Plusieurs initiatives ont été menées pour favoriser cette transversalité, notamment par la création d'un forum de l'emploi annuel, coorganisé avec les trois services de l'emploi des trois versants de l'Eurométropole (Pôle emploi, le Forem wallon, le VDAB flamand et Unizo, organisation patronale fl amande). Créé via le projet Interreg IV, le “Forum de l'emploi - Jobbeurs Eurométropo(o)le Lille-Kortrijk- Tournai" rassemblait, en 2012, 119 entreprises et proposait 18 000 postes aux candidats de part et d'autre de la frontière.
Autre initiative en faveur de la formation : celle reposant sur la
qualité des Universités belges et sur la création d'un E-Campus. Ainsi,
de nombreux étudiants français viennent se former aux métiers sanitaires et médicaux en Belgique.

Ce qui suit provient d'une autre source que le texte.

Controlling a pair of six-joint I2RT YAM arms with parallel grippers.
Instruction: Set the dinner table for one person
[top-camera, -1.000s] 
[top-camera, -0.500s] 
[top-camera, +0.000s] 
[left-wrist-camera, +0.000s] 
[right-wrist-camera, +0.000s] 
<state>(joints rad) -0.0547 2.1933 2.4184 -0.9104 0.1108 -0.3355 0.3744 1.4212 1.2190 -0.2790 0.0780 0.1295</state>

Lors d'une conférence interuniversitaire et des hautes écoles dans
l'Eurométropole qui s'est tenue le 12 mars 2012, l'objectif affiché
a été de promouvoir la mobilité des étudiants et de permettre leur
co ou bi-“diplomation". Et en septembre 2011, l'E-Campus à Tournai a vu le jour. Dédié aux métiers de l'internet, il rassemble environ 150 étudiants en moyenne par session. Cengiz Bigol, son directeur adjoint,
insiste sur “la volonté de développer la Wallonie Picarde à ces techniques" de e-business, de e-commerce ou de e-marketing qui sont nécessaires aux entreprises du secteur. Rudy Demotte, le président du gouvernement wallon et de la communauté de Wallonie-Bruxelles, a joué un rôle déterminant dans ce projet qui propose des formations initiales (bachelor en e-business et master en arts numériques et continues (notamment en “e-entrepreneurship") ou spécifiques pour les personnes en recherche d'emploi : c'est le cas, par exemple, de la formation qualifi ante de communicant web qui se déroulera sur le site du 24 juin au 4 novembre 2013 pour les personnes intéressées des trois régions. “Ces formations sont évidemment ouvertes aux Français !", indique Cengiz Bigol, qui souligne que si l'E-Campus est encore récent, l'équipe de direction est à l'affût des nouveaux services technologiques, pour proposer des formations en adéquation avec les métiers de demain et d'après demain.
L'un des 15 groupements européens de coopération territoriale
Ces “GECT" visent à faciliter et à promouvoir la coopération transfrontalière, transnationale, transrégionale et interrégionale. Ils ont été institués en 2006 par le parlement européen et le Conseil de l'Europe. Ce sont des groupements coopératifs dotés de la personnalité juridique, missionnés par leurs membres (états, collectivités régionales et locales et organismes de droit public) sur des tâches définies. Avec pour chacun six instances : présidence, assemblée, bureau, agence transfrontalière, groupes de travail thématiques et conférence des maires et bourgmestres.
L'éducation et la formation tout au long de la vie à l'échelle européenne : Europass
Différents dispositifs existent pour accompagner le citoyen européen dans ses parcours de formation. Ils visent à favoriser les équivalences entre les certifications des différents états membres mais également à valoriser les initiatives d'“interculturalité" et de mobilité européenne, notamment via le système des Europass. Ces derniers attestent officiellement d'un ou plusieurs parcours de formation s'inscrivant dans un cadre qualitatif commun : un partenariat effectif, sous forme de convention, entre l'organisme de formation d'envoi et la structure d'accueil ; objectifs de formation clairs, précis et contractualisés ; suivi attentif du parcours dans le pays d'accueil par un tuteur désigné.